Alquity suggested this change in emphasis could result in policymakers announcing a growth target of around 5% for the new year. “To get there we’ll see further monetary, fiscal and property measures announced to support the recovery and hit that target,” they added.
Risks remain, not least because of ongoing geopolitical tensions, but valuations are very compelling.
The team is also positive on India’s prospects. “The Indian sub-continent is another interesting opportunity for 2023 and will be better insulated from the slowdown in developed markets next year,” they wrote.
Alquity believes growth of 6%+ should be achievable thanks to the support from structural factors, such as favourable demographics and rapid urbanisation. “Prices are not cheap however,” the team added. “It would be advisable to use an active investor there rather than take passive exposure.”
Here we highlight five investment funds covering the emerging markets that could be worth considering if you fancy getting exposure to these areas. As well as more country specific portfolios, we’ve included some generalist funds that embrace more than one emerging area.
The aim of this fund, which is run by Hong Kong-based Mike Shiao, is to achieve long-term capital growth through a portfolio of investments with exposure to the Chinese economy.
Stock selection is based on the manager’s assessment of valuation, while the fund adopts a flexible approach with no inbuilt bias to sector or market capitalisation. According to the most recent factsheet, the fund’s 10 largest holdings include Tencent, Alibaba Group and China Construction Bank*.
This is an all-weather India fund that benefits from a solid investment process, as well as an experienced and well-resourced team based in Asia. Its manager, Hiren Dasani, who began managing the portfolio back in 2013, boasts a very good and consistent record at the helm.
The fund’s most recent factsheet details a broad sector allocation. Financials has the lion’s share with 25.8% of assets under management, followed by information technology with 14.3%**.

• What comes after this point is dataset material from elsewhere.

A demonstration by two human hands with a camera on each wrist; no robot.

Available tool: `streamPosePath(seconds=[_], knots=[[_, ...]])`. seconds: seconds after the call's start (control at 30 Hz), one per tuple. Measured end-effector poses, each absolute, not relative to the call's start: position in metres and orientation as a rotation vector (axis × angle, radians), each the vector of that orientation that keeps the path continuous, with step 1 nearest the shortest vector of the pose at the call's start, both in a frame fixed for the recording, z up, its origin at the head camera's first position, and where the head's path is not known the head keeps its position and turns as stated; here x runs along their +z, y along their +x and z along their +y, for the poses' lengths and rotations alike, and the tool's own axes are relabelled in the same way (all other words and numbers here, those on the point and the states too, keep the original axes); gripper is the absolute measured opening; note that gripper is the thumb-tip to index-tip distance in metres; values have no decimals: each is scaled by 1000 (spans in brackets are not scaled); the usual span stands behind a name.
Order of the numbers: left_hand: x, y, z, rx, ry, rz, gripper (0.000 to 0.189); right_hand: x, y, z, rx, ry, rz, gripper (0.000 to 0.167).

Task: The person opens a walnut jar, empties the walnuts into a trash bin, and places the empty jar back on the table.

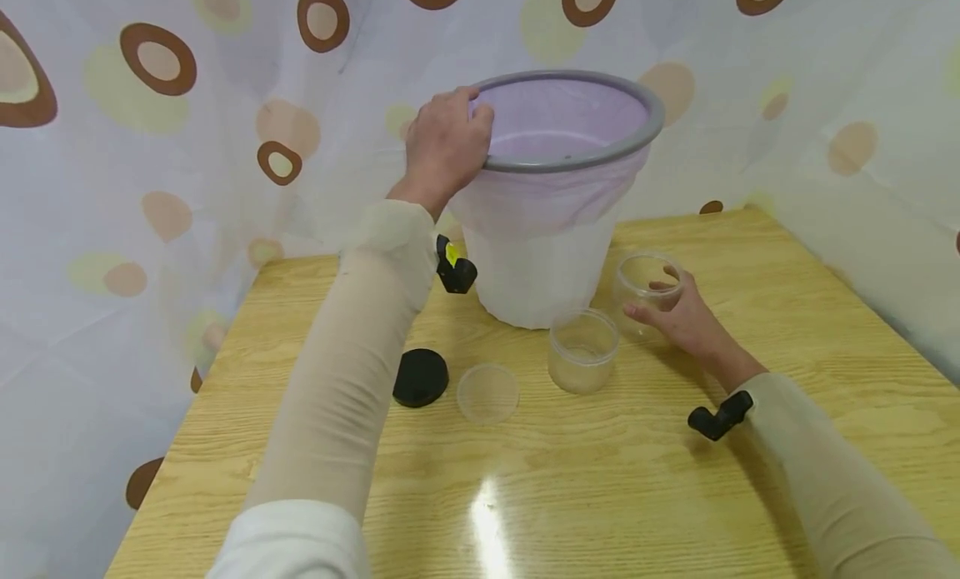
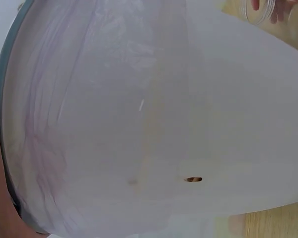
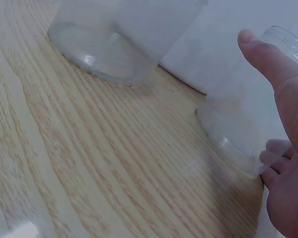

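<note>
My left hand (image 1: 448, 142) grips the grey rim (image 1: 577, 164) of a white trash bin (image 1: 536, 262) lined with a thin purple bag (image 1: 562, 117). The bin's side fills most of the left wrist view. On the right, my right hand (image 1: 686, 321) holds a clear round jar (image 1: 637, 291), thumb at the near side and fingers round the far side. This jar has no lid on it. A second clear open jar (image 1: 583, 366) stands just left of it, in front of the bin. In the right wrist view both the held jar (image 3: 233, 134) and the other jar (image 3: 104, 54) show.
A round black lid (image 1: 422, 377) and a thin clear disc (image 1: 487, 393) lie side by side on the wooden table (image 1: 585, 487), left of the jars. Behind the table hangs a white curtain (image 1: 225, 29) with brown and yellow circles.
</note>
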State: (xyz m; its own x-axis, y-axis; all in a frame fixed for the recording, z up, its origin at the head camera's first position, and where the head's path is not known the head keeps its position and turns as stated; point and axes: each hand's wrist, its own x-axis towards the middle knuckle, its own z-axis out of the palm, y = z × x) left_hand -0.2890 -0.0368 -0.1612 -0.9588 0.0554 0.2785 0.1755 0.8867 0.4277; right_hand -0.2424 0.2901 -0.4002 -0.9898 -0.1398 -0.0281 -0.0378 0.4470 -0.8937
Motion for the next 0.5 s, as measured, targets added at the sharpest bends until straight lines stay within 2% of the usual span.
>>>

This fund aims to achieve capital growth over the long-term and invests at least 95% of its assets in shares of emerging market companies. Andrew Dalrymple, its lead manager, invests in companies that offer products and services to upwardly mobile, ambitious, and aspirational consumers. According to the most recent fund factsheet, India has the largest country exposure at 44.2%, followed by the 25.2% in China. Other exposures include Indonesia, Thailand, and Mexico**.
This fund, which is managed by Kunjal Gala, the company’s head of global emerging markets, focuses on small and medium sized companies. Of course, this presents other potential risks for would-be investors. Emerging market regions can be volatile and investing in smaller firms adds another tier of risk. But the longer-term potential of both of these aspects can also be very rewarding. “We use a long-term approach to identify the winners from structural changes in emerging economies: high-quality, efficient and sustainable companies,” explained Kunjal.
This fund aims to achieve capital growth over the medium to long term – at least three years – and invests at least 70% of assets in the shares of large and mid-sized companies. Although there are around 36,000 stocks in the investment universe, manager Rasmus Nemmoe and his team put together a concentrated portfolio of 40-45 best ideas. Each of the companies chosen for inclusion will be a quality name that can demonstrate sustained and predictable growth over the long-term. The fund also has a strong ESG ethos.
*Source: fund factsheet, 30 November 2022
**Source: fund factsheet, 31 October 2022
Past performance is not a reliable guide to future returns. You may not get back the amount originally invested, and tax rules can change over time. The views expressed are those of the author and do not constitute financial advice.